Alternative approach: use function calls for createWritable and createReadable that return the created streams. This would give clearer semantics in the case where the stream is passed away to a worker; it would then be natural that the stream (which has been neutered in the original scope) is no longer available on the object
This design is built upon the Streams API. This is a natural interface for stuff that can be considered a "sequence of objects", and has an ecosystem around it that allows some concerns to be handed off easily.
In particular:
- Sequencing comes naturally; streams are in-order entities.
- With the Transferable Streams paradigm, changing what thread is doing the processing can be done in a manner that has been tested by others.
- Since other users of Streams interfaces are going to deal with issues like efficient handover and WASM interaction, we can expect to leverage common solutions for these problems.
There are some challenges with the Streams interface:
- Queueing in response to backpressure isn't an appropriate reaction in a real-time environment.
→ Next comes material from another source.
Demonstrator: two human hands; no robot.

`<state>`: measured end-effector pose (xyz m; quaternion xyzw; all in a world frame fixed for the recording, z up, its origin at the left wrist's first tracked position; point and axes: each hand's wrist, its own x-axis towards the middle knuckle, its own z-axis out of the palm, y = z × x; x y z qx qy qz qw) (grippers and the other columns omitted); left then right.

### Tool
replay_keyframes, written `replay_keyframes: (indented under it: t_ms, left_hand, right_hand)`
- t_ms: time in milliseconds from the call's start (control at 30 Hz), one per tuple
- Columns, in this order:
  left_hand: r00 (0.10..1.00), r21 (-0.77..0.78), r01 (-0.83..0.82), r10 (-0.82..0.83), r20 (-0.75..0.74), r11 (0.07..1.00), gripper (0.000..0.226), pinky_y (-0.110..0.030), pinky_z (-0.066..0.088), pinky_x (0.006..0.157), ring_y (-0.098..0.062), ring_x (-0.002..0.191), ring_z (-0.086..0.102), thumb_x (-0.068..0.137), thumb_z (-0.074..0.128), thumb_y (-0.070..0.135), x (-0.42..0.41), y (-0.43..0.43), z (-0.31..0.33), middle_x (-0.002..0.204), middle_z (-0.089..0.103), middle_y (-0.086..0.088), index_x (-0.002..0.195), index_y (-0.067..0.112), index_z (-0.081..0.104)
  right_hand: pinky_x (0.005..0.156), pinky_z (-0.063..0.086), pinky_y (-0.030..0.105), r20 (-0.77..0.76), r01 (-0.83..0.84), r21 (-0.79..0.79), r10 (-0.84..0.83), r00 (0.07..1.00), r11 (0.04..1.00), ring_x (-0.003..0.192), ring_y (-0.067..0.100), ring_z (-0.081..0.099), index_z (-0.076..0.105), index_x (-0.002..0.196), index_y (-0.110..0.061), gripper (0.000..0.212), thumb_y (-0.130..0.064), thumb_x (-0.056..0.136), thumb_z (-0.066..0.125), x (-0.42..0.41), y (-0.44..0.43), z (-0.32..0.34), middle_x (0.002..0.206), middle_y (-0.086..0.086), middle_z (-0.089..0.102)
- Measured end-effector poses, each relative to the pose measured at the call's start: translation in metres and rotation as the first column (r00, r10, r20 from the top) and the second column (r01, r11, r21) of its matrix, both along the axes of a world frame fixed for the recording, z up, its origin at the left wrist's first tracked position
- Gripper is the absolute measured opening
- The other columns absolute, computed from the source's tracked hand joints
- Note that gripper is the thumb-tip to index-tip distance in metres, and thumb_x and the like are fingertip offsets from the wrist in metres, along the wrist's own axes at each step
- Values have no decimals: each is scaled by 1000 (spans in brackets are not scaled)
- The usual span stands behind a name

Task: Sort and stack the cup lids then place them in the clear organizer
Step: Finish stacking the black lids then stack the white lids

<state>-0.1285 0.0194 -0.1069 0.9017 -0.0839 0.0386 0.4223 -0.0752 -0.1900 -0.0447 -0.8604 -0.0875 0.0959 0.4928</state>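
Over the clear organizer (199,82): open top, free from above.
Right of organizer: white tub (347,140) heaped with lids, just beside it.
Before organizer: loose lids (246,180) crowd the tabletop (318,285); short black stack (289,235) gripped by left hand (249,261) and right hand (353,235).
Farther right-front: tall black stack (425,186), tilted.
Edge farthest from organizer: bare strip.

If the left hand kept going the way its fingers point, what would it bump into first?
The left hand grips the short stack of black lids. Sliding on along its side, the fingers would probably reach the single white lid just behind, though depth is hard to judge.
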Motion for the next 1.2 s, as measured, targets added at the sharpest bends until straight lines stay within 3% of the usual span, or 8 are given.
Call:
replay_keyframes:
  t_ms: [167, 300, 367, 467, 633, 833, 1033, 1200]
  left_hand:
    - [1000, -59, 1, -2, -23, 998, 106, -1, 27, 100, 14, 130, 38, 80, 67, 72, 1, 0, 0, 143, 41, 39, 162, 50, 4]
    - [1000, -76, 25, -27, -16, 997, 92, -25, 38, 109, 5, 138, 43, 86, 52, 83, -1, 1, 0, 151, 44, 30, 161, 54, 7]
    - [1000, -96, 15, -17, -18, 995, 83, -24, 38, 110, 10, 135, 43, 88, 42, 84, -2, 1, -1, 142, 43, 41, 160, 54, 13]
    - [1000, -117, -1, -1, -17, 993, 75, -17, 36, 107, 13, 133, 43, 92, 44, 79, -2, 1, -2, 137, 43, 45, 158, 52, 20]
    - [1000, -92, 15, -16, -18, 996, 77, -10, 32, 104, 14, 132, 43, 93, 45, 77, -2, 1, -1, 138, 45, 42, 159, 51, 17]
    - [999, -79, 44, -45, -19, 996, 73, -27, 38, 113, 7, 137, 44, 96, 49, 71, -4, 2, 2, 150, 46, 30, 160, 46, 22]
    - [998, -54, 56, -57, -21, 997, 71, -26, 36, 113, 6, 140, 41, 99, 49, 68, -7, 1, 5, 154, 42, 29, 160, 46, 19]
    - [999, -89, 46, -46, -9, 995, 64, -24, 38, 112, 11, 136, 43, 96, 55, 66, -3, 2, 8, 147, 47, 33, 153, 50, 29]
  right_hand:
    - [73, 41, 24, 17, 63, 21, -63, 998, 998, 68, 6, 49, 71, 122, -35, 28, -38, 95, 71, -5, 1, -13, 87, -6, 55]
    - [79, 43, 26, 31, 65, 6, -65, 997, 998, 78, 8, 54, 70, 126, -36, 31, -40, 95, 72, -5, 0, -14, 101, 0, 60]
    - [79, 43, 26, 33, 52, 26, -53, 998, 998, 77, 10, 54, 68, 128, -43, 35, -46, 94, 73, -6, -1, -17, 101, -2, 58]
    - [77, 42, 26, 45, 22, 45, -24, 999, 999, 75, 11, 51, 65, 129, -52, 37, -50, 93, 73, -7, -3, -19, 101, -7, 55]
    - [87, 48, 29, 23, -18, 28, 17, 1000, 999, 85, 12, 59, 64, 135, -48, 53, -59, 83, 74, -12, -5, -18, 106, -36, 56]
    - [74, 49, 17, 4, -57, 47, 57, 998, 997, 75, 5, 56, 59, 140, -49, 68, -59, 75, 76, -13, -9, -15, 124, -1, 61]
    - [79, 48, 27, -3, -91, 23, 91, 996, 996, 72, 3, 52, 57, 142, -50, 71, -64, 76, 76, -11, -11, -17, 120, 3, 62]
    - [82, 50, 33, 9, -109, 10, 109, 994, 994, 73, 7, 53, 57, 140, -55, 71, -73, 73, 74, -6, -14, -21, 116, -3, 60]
This can be mitigated at the sender by not queueing, preferring to discard frames or not generating them.
- How to interface to congestion control signals, which travel in the opposite direction from the streams flow. This is addressed in phase three by defining explicit access to feedback signals.
- How to integrate error signalling and recovery, given that most of the time, breaking the pipeline is not an appropriate action.
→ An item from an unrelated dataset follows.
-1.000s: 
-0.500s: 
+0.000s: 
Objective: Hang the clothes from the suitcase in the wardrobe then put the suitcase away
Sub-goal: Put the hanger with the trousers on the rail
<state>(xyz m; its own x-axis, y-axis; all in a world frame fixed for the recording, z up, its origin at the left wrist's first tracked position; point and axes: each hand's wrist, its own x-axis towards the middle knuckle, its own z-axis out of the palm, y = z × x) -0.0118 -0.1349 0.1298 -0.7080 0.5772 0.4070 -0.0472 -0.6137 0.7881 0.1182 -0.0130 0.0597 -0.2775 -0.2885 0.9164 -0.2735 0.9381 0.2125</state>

These things may be solved by use of non-data "frames" (in the forward direction), by reverse streams of non-data "frames" (in the reverse direction), or by defining new interfaces based on events, promises or callbacks.
Experimentation with the prototype API seems to show that performance is adequate for real-time processing; the streaming part is not contributing very much to slowing down the pipelines.
One set of alternatives involve callback-based or event-based interfaces; those would require developing new interfaces that allow the relevant WebRTC objects to be visible in the worker context in order to do processing off the main thread. This would seem to be a significantly bigger specification and implementation effort.
Another path would involve specifying a worklet API, similar to the AudioWorklet, and specifying new APIs for connecting encoders and decoders to such worklets. This also seems to involve a significantly larger set of new interfaces, with a correspondingly larger implementation effort, and would offer less flexibility in how the processing elements could be implemented.